Tapton Hall, Derbyshire (not to be confused with Tapton Hall, Sheffield). In 1638 the lordship of Tapton with a capital messuage known as Tapton Hall was sold by Durant Allsopp and Thomas Allsopp, gentlemen, also of Durant Hall, Holy Well Street, Chesterfield, to George Taylor (d.1668) of London, Vintner, with closes (fields) at Brimington with several other properties including Durant Hall. Taylor left instructions in his will for the founding of alms houses, and 6 alms houses were duly erected in 1678 in Salter Gate, by his son-in-law Charles Scrimshire, as the inscription in the centre of the buildings attests. It was inherited by Taylor's daughter and sole-heiress Esther Taylor, who married Sir Charles Scrimshire of Norbury in Staffordshire, Sheriff of Derbyshire in 1698. It was then acquired in 1701, with Durant Hall, by Thomas Gladwin, a member of the Gladwin family of Tupton Hall and descended via his co-heiress to the Clarke family and thence to the Cox family, and in 1746 was sold, with Durant Hall, and with the manor and lordship of Tapton, by William Coxe to Adam Slater of Chesterfield, apothecary.

== Tapton House and Castle ==
Tapton House is a large gentleman's residence, built in the Georgian Style of Red brick, located in the woods on Tapton Hill looking down on the Town of Chesterfield.
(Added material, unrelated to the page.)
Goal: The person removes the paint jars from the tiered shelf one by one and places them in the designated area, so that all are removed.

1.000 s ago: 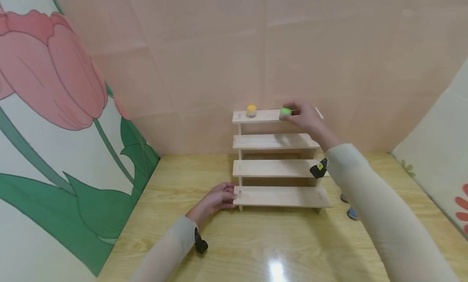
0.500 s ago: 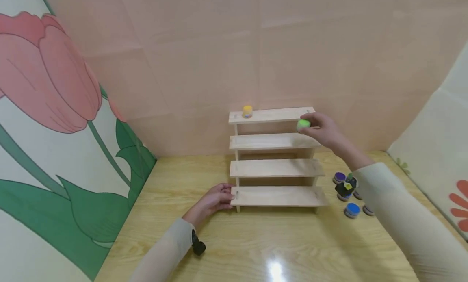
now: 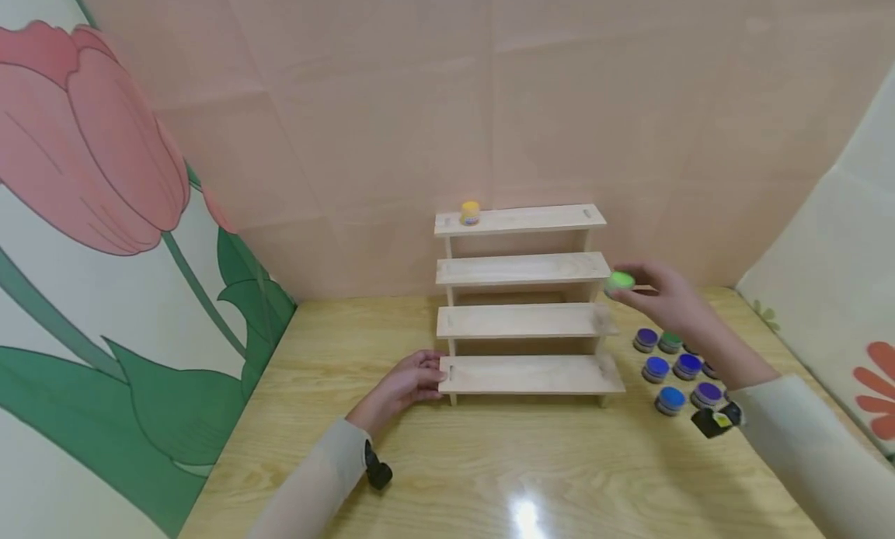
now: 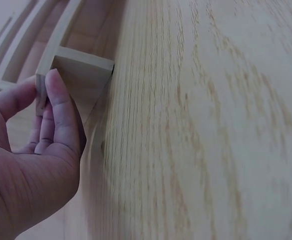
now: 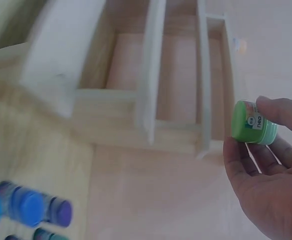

Tapton House was once the home of English mechanical engineer George Stephenson who built the first public railway line in the world to use steam locomotives. In 1837 he arrived in Chesterfield, to undertake the construction of the Derby to Leeds railway (North Midland Line). As work continued George Stephenson, took up residence there. The House was bequeathed to the borough of Chesterfield on his death.

It was then converted into a school. In 1931, the first pupils passed through its doors as Tapton House Central Selective School. The school continued until 1993.

Tapton House grounds are now used as the Tapton Park Innovation Centre which is open for free use to the general public. The House itself was sold to a developer in 2023 having been empty for a number of years. It was previously used by Chesterfield College as the Higher Education Campus for Chesterfield College.